Directions =>
In the data below, find the line that contains "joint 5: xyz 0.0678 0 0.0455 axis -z" and the line that contains "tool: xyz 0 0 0". Copy both, plus every line between them, exactly.

___ Supplied entries ___

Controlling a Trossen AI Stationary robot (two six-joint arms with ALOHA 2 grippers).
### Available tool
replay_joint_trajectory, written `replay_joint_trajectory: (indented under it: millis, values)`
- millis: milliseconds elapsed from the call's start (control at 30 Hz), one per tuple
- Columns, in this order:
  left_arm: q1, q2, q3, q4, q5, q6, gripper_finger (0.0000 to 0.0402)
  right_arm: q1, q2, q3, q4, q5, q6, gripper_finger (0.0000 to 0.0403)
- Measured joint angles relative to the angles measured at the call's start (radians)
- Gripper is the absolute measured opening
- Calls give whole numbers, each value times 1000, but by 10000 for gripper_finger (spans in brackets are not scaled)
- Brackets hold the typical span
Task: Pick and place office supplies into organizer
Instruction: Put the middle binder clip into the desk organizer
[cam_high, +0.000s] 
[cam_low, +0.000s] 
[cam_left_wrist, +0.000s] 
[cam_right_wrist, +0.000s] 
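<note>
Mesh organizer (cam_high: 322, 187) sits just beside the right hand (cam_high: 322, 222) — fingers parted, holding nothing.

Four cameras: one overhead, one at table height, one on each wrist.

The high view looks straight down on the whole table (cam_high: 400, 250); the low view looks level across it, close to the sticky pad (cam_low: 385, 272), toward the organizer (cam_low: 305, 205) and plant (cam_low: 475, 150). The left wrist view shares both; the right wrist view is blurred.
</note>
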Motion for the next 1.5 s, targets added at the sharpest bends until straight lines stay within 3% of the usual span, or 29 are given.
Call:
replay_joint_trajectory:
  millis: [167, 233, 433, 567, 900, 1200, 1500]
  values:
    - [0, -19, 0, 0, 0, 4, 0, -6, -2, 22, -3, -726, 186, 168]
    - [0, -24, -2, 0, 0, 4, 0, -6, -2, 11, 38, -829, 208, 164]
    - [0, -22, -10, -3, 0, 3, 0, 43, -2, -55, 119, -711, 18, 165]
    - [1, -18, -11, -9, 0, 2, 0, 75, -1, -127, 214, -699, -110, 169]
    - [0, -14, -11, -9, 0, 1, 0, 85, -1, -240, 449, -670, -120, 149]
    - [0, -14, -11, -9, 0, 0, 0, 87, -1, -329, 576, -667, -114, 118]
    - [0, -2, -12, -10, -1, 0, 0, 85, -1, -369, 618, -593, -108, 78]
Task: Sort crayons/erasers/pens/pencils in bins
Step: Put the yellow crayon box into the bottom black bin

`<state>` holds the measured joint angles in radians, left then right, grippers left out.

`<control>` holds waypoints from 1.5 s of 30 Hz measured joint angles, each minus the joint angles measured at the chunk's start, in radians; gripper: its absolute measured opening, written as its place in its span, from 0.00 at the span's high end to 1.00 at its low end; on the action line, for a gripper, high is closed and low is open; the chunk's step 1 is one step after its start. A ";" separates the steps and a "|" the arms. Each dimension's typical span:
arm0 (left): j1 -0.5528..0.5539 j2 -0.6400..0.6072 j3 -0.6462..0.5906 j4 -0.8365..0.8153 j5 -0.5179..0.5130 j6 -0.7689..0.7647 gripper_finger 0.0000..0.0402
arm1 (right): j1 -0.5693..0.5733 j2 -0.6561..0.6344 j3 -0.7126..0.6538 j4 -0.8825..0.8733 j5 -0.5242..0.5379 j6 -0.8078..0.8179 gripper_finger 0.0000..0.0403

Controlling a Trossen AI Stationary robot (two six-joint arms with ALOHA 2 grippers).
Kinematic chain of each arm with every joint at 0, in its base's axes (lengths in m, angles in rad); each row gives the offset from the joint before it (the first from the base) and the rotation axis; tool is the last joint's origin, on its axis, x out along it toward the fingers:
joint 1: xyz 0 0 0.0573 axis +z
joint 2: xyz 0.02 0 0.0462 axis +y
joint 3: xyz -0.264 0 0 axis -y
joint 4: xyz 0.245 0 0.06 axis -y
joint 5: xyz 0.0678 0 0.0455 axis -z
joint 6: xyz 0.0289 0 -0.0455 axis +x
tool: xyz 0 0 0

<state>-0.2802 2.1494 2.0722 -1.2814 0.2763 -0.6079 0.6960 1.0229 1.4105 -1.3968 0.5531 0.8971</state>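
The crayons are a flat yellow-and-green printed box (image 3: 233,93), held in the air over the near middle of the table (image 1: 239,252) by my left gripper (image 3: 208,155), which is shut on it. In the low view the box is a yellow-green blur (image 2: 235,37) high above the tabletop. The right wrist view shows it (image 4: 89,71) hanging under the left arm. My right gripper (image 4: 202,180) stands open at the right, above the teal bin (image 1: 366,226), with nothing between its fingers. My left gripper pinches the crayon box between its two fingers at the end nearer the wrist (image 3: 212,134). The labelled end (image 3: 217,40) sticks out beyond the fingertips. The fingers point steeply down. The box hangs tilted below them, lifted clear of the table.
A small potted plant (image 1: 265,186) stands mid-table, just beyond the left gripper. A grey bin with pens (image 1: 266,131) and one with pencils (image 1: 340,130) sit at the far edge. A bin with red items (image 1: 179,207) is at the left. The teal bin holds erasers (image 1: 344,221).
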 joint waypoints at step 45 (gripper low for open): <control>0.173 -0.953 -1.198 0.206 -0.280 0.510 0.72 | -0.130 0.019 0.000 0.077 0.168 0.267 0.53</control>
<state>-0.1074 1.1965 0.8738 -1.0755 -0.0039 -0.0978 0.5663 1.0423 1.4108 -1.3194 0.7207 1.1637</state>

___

Written response =>
joint 5: xyz 0.0678 0 0.0455 axis -z
joint 6: xyz 0.0289 0 -0.0455 axis +x
tool: xyz 0 0 0

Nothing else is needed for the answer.